### WHAT YOU ARE ASKED TO DO
Give every line of the records exactly, please, from the first up to and including the one containing "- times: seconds".

### RECORD SET
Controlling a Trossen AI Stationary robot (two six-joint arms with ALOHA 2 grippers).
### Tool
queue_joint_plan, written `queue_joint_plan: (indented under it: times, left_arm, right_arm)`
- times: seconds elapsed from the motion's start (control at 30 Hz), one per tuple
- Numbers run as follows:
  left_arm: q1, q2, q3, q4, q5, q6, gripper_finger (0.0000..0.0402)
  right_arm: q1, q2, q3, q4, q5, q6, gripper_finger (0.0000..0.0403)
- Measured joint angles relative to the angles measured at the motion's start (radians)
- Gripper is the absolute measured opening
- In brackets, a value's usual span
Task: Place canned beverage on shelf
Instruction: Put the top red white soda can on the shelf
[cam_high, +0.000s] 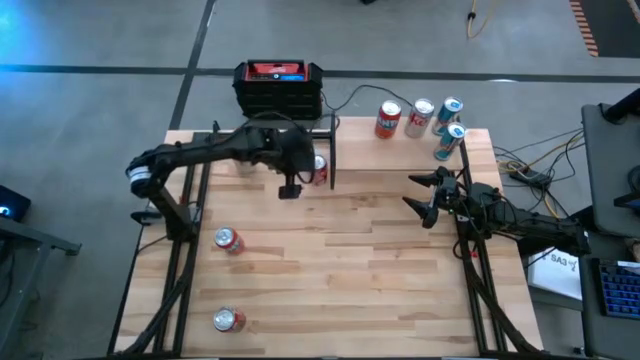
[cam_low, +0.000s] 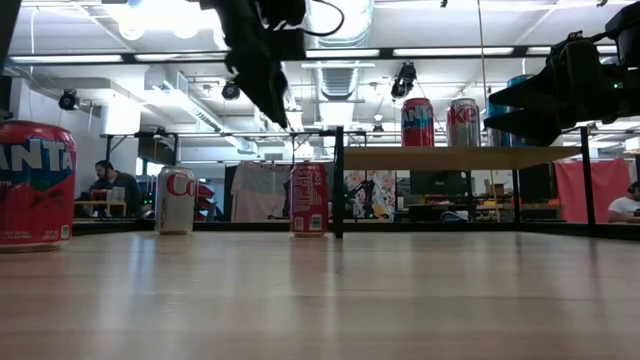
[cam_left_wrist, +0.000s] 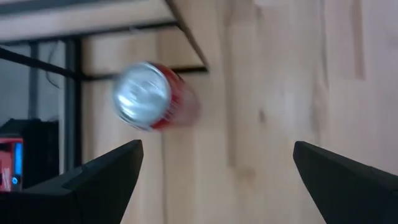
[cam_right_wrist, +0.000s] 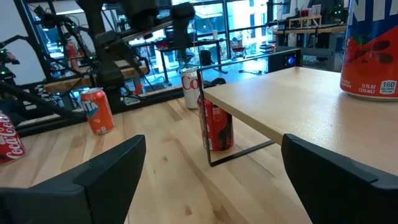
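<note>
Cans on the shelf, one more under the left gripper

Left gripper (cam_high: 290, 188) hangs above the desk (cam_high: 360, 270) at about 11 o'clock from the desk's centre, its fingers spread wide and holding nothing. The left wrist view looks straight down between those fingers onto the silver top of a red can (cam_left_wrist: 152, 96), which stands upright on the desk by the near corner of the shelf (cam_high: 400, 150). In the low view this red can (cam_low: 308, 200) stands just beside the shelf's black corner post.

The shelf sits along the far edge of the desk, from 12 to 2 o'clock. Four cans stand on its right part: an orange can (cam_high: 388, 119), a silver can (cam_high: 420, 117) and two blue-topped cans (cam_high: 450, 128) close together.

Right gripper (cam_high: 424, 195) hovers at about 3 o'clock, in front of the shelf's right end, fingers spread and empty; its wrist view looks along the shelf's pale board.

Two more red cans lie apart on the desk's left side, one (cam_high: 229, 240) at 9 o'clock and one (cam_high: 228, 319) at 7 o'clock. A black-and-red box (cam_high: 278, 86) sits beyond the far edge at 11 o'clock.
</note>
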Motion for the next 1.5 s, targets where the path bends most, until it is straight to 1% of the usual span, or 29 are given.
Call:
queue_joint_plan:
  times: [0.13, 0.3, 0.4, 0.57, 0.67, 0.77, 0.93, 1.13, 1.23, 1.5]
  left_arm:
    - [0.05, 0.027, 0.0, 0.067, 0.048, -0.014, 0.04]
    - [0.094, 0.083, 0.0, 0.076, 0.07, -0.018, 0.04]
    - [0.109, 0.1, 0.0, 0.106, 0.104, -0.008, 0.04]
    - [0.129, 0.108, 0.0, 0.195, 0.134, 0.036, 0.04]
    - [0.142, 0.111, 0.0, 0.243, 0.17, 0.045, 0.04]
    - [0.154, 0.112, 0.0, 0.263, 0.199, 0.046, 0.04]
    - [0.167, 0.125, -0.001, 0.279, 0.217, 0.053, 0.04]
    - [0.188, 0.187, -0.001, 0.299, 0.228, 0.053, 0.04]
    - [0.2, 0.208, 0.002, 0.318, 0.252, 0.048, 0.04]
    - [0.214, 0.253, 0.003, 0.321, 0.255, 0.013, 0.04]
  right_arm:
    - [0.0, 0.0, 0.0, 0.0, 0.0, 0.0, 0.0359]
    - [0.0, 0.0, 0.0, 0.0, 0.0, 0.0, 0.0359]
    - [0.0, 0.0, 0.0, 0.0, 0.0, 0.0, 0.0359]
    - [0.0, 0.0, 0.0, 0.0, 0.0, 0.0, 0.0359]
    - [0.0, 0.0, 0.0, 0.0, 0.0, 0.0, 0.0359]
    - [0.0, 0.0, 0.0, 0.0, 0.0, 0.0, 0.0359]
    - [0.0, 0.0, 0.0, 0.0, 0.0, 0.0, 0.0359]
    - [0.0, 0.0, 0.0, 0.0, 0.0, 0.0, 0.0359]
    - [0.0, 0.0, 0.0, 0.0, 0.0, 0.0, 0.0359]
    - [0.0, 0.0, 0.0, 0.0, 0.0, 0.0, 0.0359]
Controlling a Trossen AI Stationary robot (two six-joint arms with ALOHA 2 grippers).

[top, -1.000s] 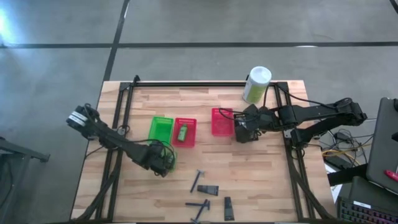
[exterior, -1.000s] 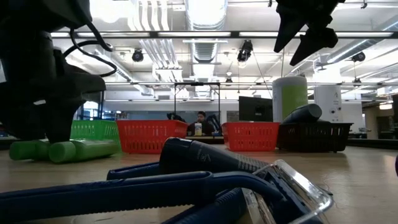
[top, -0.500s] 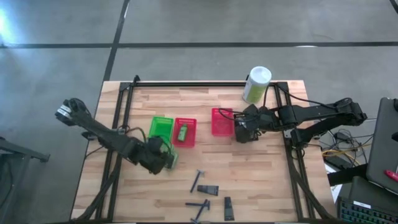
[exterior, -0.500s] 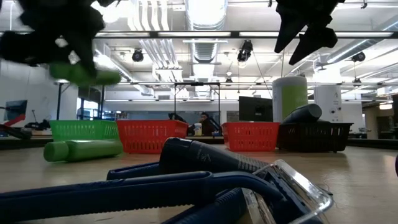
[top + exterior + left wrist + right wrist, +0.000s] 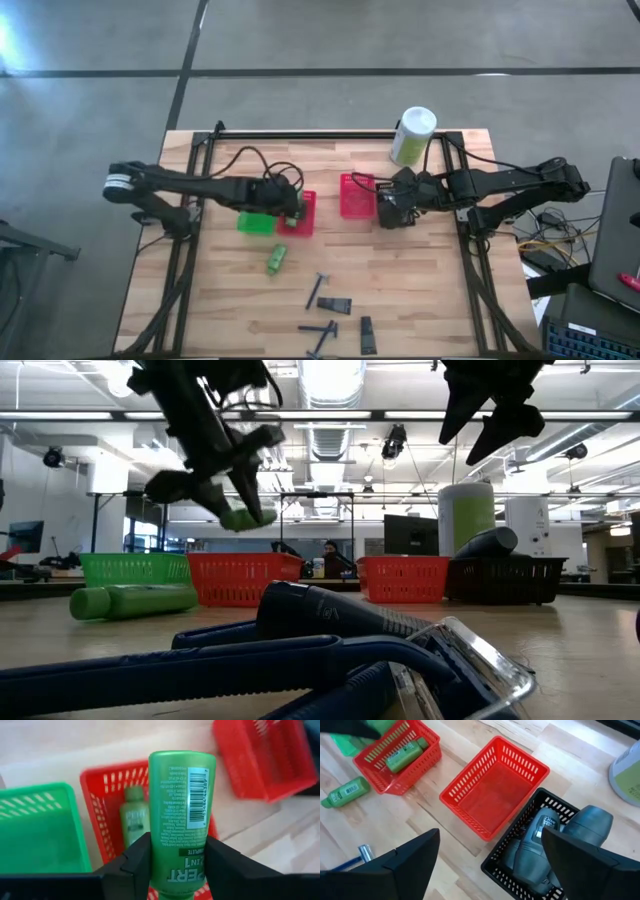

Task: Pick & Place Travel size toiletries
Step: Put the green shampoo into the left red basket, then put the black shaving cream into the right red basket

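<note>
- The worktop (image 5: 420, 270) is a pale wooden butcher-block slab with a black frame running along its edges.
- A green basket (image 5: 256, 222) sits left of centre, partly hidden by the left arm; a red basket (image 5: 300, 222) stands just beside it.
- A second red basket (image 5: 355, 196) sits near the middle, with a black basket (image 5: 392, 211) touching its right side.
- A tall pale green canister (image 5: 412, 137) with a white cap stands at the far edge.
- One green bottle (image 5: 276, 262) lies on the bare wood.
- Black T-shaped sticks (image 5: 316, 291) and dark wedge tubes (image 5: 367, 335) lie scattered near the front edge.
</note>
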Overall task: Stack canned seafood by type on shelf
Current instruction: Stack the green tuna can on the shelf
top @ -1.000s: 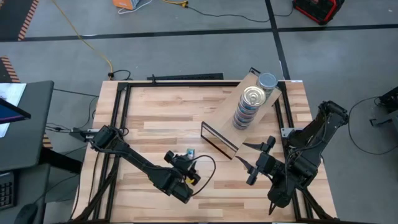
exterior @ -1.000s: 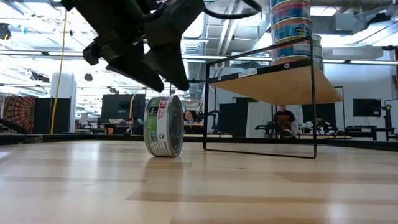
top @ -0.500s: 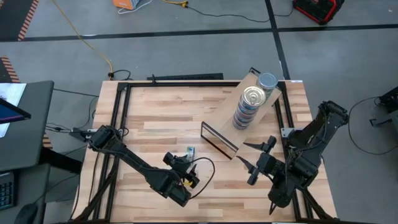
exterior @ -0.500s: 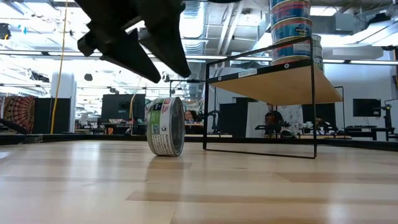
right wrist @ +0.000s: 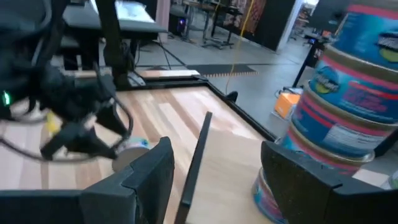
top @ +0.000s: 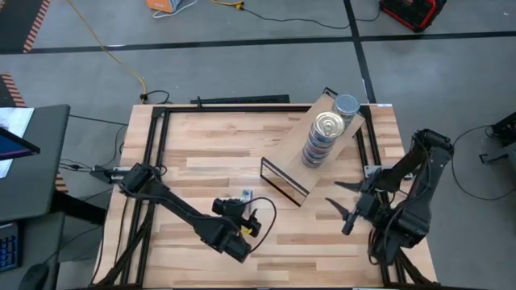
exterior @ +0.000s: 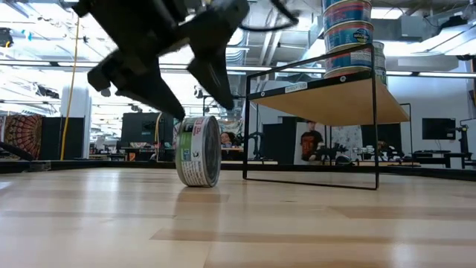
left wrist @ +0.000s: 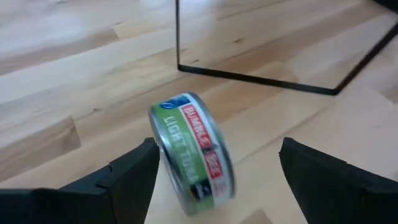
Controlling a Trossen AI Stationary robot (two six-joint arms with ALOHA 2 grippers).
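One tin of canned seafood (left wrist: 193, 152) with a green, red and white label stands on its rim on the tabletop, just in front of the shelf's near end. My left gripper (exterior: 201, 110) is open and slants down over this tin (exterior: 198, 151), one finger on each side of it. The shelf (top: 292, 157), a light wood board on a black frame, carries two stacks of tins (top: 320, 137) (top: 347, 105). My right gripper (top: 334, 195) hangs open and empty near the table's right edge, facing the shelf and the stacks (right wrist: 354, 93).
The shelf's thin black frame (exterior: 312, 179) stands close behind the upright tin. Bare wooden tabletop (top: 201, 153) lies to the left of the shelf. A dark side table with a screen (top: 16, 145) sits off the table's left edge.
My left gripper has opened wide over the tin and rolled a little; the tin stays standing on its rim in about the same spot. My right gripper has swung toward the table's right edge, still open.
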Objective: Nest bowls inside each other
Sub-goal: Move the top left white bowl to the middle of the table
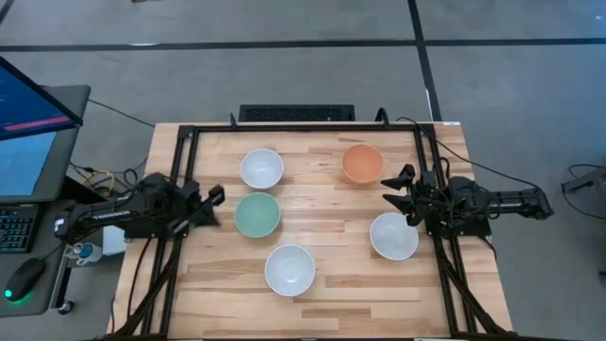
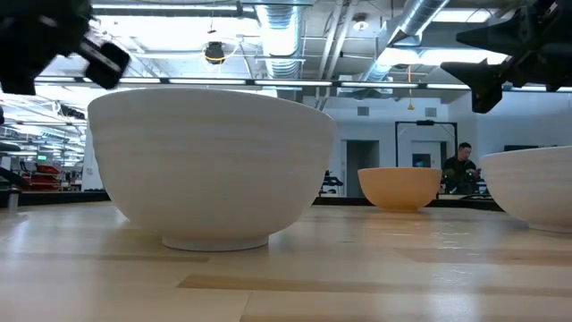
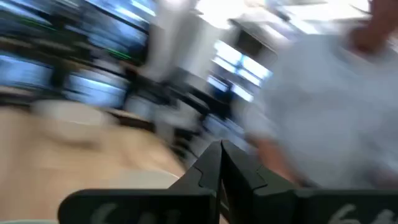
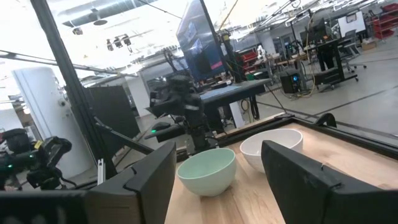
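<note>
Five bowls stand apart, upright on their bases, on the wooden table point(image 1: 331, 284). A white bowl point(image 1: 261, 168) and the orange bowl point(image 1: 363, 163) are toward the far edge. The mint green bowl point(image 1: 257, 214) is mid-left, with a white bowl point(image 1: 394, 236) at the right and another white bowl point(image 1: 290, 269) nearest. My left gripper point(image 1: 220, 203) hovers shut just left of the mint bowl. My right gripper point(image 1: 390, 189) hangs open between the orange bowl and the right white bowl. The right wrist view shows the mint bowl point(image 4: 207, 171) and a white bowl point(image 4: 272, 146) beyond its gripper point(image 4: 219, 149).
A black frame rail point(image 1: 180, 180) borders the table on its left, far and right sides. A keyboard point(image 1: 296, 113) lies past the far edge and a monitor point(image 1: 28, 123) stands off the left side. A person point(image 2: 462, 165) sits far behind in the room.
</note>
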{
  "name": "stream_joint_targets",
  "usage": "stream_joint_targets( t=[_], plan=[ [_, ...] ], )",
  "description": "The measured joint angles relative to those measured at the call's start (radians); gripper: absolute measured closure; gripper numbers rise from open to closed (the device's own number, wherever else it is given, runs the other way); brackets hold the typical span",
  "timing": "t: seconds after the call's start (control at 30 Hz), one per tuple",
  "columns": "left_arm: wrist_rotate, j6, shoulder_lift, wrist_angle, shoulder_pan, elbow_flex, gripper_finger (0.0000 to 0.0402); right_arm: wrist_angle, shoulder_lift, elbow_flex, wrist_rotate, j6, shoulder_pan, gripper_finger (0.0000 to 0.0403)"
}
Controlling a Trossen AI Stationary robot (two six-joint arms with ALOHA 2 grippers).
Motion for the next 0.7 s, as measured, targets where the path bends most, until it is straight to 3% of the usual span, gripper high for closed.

### COMPLETED TASK
Controlling a Trossen AI Stationary robot (two six-joint arms with ALOHA 2 grippers).
### Tool
queue_joint_plan, written `queue_joint_plan: (indented under it: times, left_arm, right_arm)`
- times: seconds elapsed from the motion's start (control at 30 Hz), one per tuple

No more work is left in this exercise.